WHAT IS BEING ASKED:
Retrieve all lines below that have the string "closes".

(Entries taken from a collection)
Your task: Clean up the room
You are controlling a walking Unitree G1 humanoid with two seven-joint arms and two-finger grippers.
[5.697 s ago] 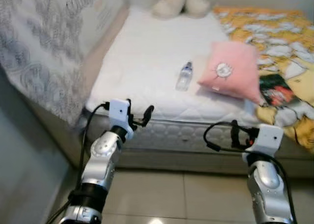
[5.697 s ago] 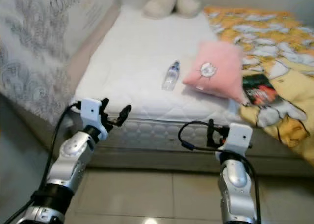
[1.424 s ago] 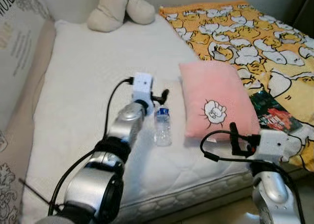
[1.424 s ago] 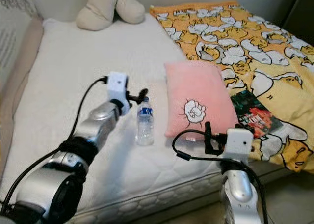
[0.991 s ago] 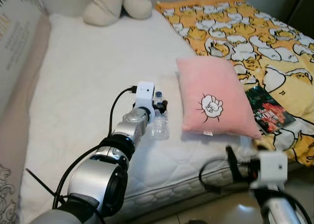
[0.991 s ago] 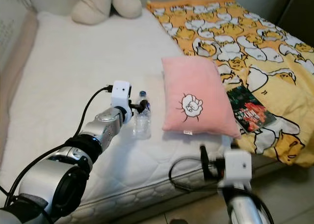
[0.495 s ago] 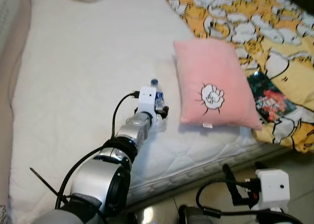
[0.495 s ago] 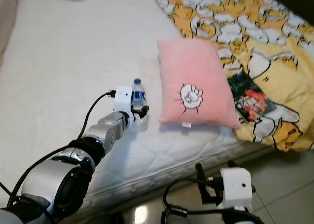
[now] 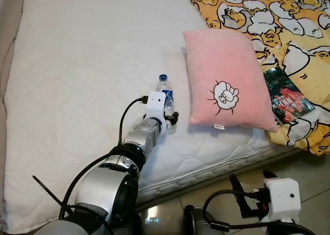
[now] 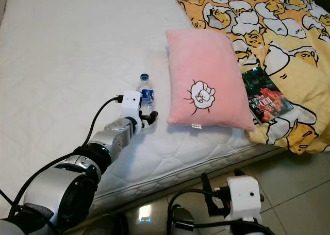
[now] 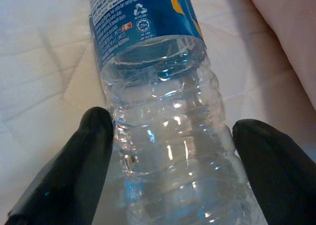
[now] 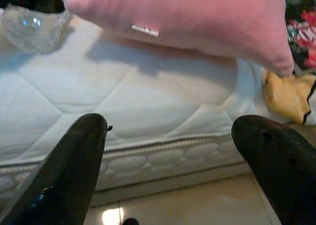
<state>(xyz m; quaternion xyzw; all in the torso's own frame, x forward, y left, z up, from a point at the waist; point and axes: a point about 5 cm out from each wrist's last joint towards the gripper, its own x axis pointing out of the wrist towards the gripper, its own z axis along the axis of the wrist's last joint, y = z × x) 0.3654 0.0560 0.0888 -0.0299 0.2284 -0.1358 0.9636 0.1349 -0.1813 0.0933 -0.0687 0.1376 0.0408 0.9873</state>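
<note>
A clear water bottle (image 9: 164, 92) with a blue label and cap lies on the white mattress (image 9: 77, 65), just left of a pink pillow (image 9: 227, 85). My left gripper (image 9: 169, 118) is stretched out to the bottle's lower end. In the left wrist view the bottle (image 11: 168, 101) lies between the two black fingers (image 11: 84, 156), which stand wide at both its sides; the left gripper (image 11: 173, 133) is open. My right gripper (image 12: 170, 136) hangs open and empty, low in front of the bed's edge.
A yellow patterned blanket (image 9: 289, 23) covers the bed's right half, with a dark book (image 9: 289, 98) lying on it beside the pillow. The mattress edge (image 12: 148, 151) runs across in front of the right gripper. Tiled floor (image 9: 314, 173) lies below the bed.
My left arm has reached across the mattress until its fingers lie on either side of the bottle. The right arm has sunk lower beside the bed. The camera has tilted down.
</note>
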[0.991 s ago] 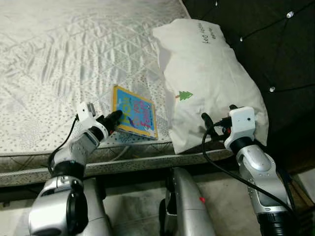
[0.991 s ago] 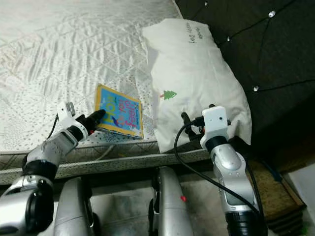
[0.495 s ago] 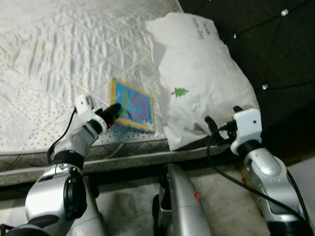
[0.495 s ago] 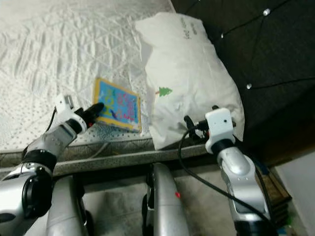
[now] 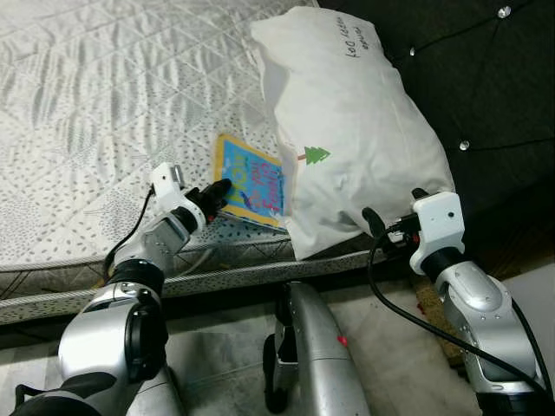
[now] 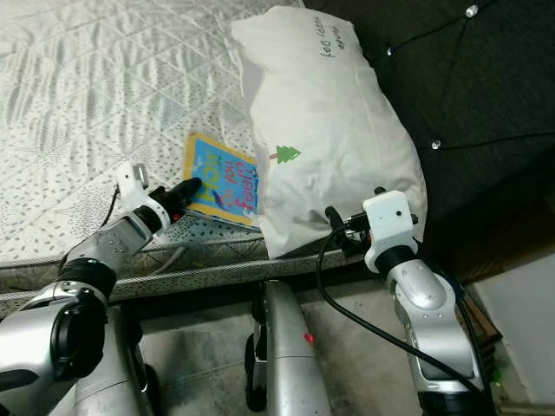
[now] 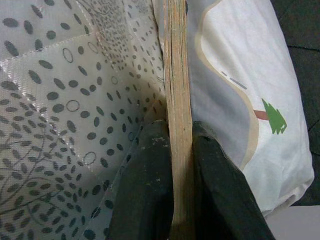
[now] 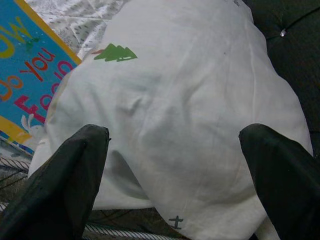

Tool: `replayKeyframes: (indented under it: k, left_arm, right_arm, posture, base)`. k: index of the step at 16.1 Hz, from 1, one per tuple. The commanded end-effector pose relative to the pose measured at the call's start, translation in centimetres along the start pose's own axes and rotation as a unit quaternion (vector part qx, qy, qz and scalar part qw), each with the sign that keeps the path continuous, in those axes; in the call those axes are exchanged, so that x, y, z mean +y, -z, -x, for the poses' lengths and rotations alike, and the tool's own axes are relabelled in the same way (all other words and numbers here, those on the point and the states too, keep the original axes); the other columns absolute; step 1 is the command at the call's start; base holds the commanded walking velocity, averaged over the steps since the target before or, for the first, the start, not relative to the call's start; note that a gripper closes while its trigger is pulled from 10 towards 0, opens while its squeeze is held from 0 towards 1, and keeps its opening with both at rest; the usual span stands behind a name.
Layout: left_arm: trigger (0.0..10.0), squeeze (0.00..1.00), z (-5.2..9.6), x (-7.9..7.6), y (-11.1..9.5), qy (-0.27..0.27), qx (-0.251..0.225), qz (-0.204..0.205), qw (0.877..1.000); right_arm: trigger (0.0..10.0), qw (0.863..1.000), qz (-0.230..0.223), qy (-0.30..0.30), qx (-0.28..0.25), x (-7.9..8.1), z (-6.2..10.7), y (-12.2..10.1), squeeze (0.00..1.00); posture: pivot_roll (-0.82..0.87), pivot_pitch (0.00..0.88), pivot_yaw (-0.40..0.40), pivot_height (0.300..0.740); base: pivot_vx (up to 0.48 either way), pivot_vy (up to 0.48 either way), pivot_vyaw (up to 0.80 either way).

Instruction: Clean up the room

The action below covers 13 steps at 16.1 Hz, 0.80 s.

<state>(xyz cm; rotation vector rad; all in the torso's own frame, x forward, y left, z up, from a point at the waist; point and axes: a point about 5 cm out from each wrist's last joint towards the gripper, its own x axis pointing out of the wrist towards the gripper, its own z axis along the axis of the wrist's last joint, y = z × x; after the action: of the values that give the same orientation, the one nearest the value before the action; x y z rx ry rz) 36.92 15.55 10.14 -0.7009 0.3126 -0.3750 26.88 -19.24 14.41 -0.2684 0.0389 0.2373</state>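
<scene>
A thin blue and yellow picture book [image 5: 251,180] lies near the front edge of the white quilted mattress [image 5: 95,113], its right side against a white pillow [image 5: 347,130] with a small green tree print. My left gripper [image 5: 217,191] is shut on the book's near edge; in the left wrist view the book's edge [image 7: 178,100] runs straight between the two black fingers [image 7: 145,195]. My right gripper [image 5: 381,227] stands open at the pillow's lower right corner. Its fingers [image 8: 65,185] spread wide in front of the pillow [image 8: 175,115], touching nothing.
A dark tufted headboard [image 5: 477,78] with shiny buttons rises behind the pillow on the right. The mattress's front edge [image 5: 243,269] runs just below both grippers. My silver legs [image 5: 312,347] stand on a pale floor in front of the bed.
The view has shifted. The book now sits closer against the pillow, with my left gripper still at its near edge. The right gripper stays open by the pillow's corner.
</scene>
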Motion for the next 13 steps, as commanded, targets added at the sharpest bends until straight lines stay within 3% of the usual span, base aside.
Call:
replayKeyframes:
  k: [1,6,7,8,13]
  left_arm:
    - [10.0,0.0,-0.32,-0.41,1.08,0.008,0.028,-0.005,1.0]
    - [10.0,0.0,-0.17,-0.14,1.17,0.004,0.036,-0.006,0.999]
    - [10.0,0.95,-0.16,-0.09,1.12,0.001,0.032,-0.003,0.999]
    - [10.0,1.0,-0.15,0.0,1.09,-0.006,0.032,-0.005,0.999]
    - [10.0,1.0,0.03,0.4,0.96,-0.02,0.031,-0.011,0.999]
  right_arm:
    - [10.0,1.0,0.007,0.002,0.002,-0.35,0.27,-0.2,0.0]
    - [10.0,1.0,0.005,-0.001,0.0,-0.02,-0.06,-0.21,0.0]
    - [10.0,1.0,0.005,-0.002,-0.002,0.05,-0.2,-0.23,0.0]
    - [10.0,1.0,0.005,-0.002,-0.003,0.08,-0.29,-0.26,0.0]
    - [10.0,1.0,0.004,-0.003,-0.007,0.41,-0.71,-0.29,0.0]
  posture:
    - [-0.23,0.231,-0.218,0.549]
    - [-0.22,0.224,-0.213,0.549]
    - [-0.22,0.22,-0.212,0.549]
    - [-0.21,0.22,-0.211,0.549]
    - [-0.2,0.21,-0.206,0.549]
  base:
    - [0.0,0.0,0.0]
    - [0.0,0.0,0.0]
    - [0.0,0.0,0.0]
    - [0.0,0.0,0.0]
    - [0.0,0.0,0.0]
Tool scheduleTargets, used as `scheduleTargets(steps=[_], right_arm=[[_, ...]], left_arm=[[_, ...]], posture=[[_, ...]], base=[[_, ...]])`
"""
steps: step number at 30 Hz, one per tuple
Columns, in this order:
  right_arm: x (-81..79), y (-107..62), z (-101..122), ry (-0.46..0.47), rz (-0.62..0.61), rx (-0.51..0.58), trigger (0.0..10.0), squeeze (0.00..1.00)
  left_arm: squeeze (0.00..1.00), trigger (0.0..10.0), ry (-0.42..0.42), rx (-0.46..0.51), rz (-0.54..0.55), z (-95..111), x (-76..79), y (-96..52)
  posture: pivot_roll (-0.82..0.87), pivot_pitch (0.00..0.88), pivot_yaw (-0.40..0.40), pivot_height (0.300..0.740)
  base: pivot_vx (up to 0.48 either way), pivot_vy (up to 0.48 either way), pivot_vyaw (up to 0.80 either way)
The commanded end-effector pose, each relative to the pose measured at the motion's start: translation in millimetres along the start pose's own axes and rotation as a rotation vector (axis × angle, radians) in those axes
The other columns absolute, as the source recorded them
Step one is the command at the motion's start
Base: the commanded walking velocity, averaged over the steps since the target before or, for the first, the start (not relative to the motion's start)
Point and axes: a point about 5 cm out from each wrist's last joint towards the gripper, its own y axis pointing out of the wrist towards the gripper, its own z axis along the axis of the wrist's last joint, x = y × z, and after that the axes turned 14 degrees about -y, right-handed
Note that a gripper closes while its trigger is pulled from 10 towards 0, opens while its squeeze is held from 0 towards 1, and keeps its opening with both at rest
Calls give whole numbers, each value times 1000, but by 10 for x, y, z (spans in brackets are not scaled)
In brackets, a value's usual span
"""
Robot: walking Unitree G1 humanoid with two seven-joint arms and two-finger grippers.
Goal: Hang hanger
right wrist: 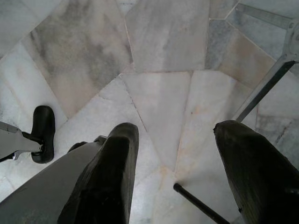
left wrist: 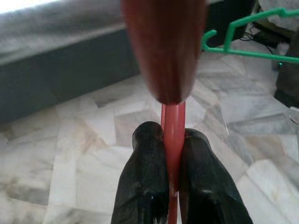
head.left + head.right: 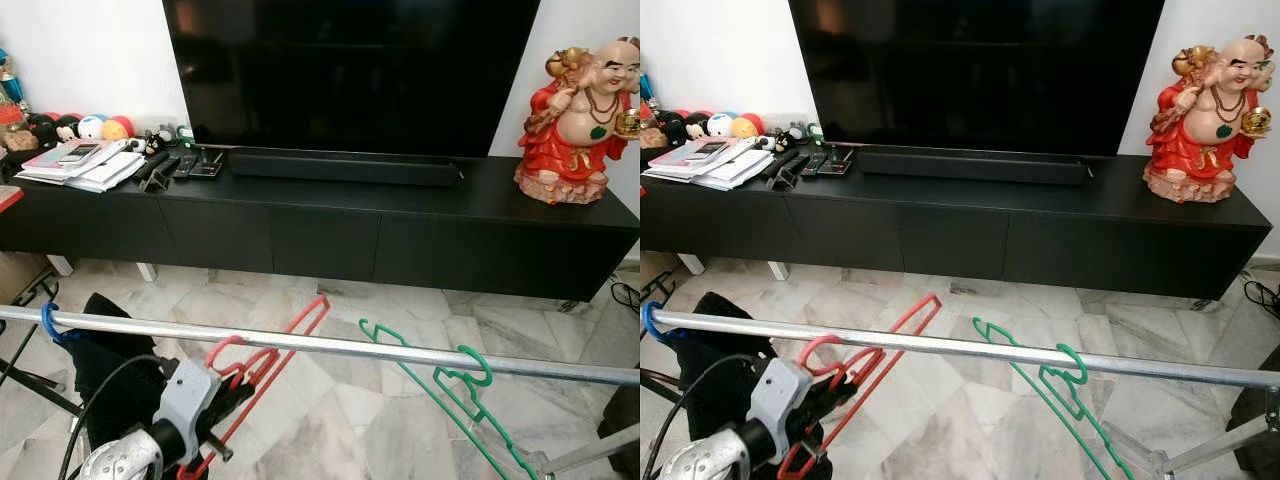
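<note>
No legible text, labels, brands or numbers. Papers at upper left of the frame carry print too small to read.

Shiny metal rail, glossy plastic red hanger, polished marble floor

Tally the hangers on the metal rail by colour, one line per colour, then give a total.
Red hangers: 1, the red hanger, clamped in the left end effector
Green hangers: 1, the green hanger, hooked over the metal rail
Blue hangers: 1, the blue hook at the rail's left end
Total: 3
</note>
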Motion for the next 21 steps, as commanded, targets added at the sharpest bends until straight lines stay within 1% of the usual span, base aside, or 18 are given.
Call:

SOLVED PROBLEM:
Tool: `replayKeyframes: (indented under it: k, left_arm, right_arm, posture, base)`. k: index of the step at 16.1 Hz, from 1, one per tuple. The commanded end-effector pose relative to the pose measured at the call's start, translation in centimetres along the start pose's own axes and rotation as a unit quaternion (vector part qx, qy, qz and scalar part qw), each with the sign that keeps the path continuous, in those axes; in the call those axes are exchanged, so that x, y, z mean +y, -z, -x, for the poses' lengths and rotations alike, and the tool's own axes are relabelled in the same way (all other words and numbers here, those on the point and the states too, keep the original axes); the other columns absolute; step 1 is the command at the call's start; base holds the commanded walking velocity, averaged over the steps since the target before or, for the first, the start, not relative to the call's start; note that a gripper closes while its trigger is pulled from 10 towards 0, opens while its squeeze is held from 0 towards 1, and keeps its opening with both at rest; the usual span stands behind a name.
Note that a gripper closes while its trigger is pulled from 10 towards 0, opens while its squeeze is held from 0 towards 1, and keeps its opening with both at rest

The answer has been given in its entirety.